Jerry Burnett, chair of the Board of Game, speaks during their Southcentral meeting on Friday, March 17, 2023, at the Soldotna Regional Sports Complex in Soldotna, Alaska. (Jake Dye/Peninsula Clarion)

Jerry Burnett, chair of the Board of Game, speaks during their Southcentral meeting on Friday, March 17, 2023, at the Soldotna Regional Sports Complex in Soldotna, Alaska. (Jake Dye/Peninsula Clarion)

Board of Game decides on local proposals

Trapping setbacks, archery hunts and duck restrictions were up for consideration

During a Southcentral meeting that stretched from March 17 to Wednesday, the Department of Fish and Game’s Board of Game made their final decisions on more than 100 proposals that would change regulations around the region. Of those, 67 targeted the Kenai Peninsula, which includes game management Units 7 and 15.

In public testimony, held on Friday, Saturday and Sunday, much attention was paid to two series of proposals that sought trapping setbacks on a variety of trails in Cooper Landing and Homer. Three proposals were passed, each with an amendment.

Proposal 145 sought to close hunting and trapping within ¼ of a mile of five wildlife structures that are part of the Sterling Highway.
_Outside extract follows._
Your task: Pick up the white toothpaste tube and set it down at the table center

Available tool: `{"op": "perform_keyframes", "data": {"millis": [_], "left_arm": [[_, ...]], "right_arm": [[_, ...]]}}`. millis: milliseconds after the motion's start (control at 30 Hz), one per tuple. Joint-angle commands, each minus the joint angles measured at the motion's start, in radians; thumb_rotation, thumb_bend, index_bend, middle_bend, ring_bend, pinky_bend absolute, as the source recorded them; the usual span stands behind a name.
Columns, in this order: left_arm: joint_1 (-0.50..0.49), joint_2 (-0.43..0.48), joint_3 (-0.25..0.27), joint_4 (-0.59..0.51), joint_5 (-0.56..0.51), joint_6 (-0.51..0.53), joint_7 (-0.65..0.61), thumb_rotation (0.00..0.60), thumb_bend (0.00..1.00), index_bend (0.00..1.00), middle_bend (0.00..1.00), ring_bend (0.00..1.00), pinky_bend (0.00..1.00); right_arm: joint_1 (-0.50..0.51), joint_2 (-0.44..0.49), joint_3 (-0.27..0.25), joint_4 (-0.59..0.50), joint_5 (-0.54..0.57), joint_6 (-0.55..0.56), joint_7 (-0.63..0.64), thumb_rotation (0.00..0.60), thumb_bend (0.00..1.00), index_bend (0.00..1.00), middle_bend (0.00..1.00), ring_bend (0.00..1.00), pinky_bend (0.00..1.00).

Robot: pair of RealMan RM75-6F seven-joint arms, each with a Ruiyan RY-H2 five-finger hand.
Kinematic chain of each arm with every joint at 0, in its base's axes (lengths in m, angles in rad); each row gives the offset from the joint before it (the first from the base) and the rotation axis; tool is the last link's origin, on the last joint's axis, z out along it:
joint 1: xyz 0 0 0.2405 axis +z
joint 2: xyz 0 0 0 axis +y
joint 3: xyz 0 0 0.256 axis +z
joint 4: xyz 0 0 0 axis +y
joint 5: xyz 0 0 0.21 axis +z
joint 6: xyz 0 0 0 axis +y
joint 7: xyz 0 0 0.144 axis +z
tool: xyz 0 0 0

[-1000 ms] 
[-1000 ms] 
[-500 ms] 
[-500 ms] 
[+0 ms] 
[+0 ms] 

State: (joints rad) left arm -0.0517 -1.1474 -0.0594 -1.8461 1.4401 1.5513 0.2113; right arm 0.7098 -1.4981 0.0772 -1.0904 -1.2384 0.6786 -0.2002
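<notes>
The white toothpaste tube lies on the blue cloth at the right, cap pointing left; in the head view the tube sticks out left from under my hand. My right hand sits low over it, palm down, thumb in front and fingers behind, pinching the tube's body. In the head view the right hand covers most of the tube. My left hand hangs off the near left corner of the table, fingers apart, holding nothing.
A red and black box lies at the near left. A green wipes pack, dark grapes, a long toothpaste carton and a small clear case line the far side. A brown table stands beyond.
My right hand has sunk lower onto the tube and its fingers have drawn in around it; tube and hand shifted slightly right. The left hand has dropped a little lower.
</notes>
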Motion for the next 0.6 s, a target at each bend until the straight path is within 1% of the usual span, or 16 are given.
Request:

The board passed an amended version of the proposal that declares hunting within those areas illegal.

A trapping setback of 100 yards will be implemented on three trails in Kachemak Bay State Park by the 5-2 passage of Proposal 146, but an amendment allows trapping within those 100 yards if the sets are elevated 3 feet from the hard ground, are underwater, under ice or enclosed.

A similar amended Proposal 149 would implement setbacks from the perimeters of Quartz Creek Campground, Crescent Creek Campground, Russian River Campground and the Cooper Creek Campgrounds with the same stipulations about sets that are elevated, submerged or enclosed. Instead of 100 yards, it only requires a 50-yard setback.

Public testimony also targeted a series of proposals that sought to establish archery only early moose and sheep hunts, largely in opposition. The board rejected all but one of those proposals. Proposal 121, which would establish an early moose hunt in Unit 15C, toward Homer, was passed.

That proposal, which had been submitted by the Homer Fish and Game Advisory Committee, said that it sought to standardize 15C’s regulation with 15A and 15B, where early archery moose hunts are available. In that pursuit of standardized regulation, the proposal was carried. The board amended the proposal to exclude nonresidents from the hunt and to exclude the subsistence area in 15C.

A series of seven proposals sought reduced bag limits for a variety of species of duck in the Kenai Peninsula. Only one was approved, Proposal 170, which reduced the limit for long-tailed duck on the peninsula.

A series of other proposals centered on moose hunting in 15B and 15C were also approved by the board. These would renew and update the Unit 15C Intensive Management Plan, reauthorize antlerless moose seasons in 15C and on Kalgin Island, and expand the former’s boundaries.

Proposal 132 sought to remove the antler sealing requirement for moose harvested on Kalgin Island. It was amended to remove that requirement from the entire Kenai Peninsula and passed.

The board approved an extension on the Kenai Peninsula’s brown bear season in Proposal 134.

Hunters will be limited to one big game registration permit per species at a time by the passage of an amended Proposal 105. The amended version, which included the “per species” distinction, saw support from the department and from local advisory committees.

Any hunter who harvests a nanny in Unit 15C will be restricted from hunting goats on the Kenai Peninsula for five years by the passage of Proposal 116.

Amended versions of Proposals 155 and 156 shorten the trapping seasons for beaver, coyote and wolves.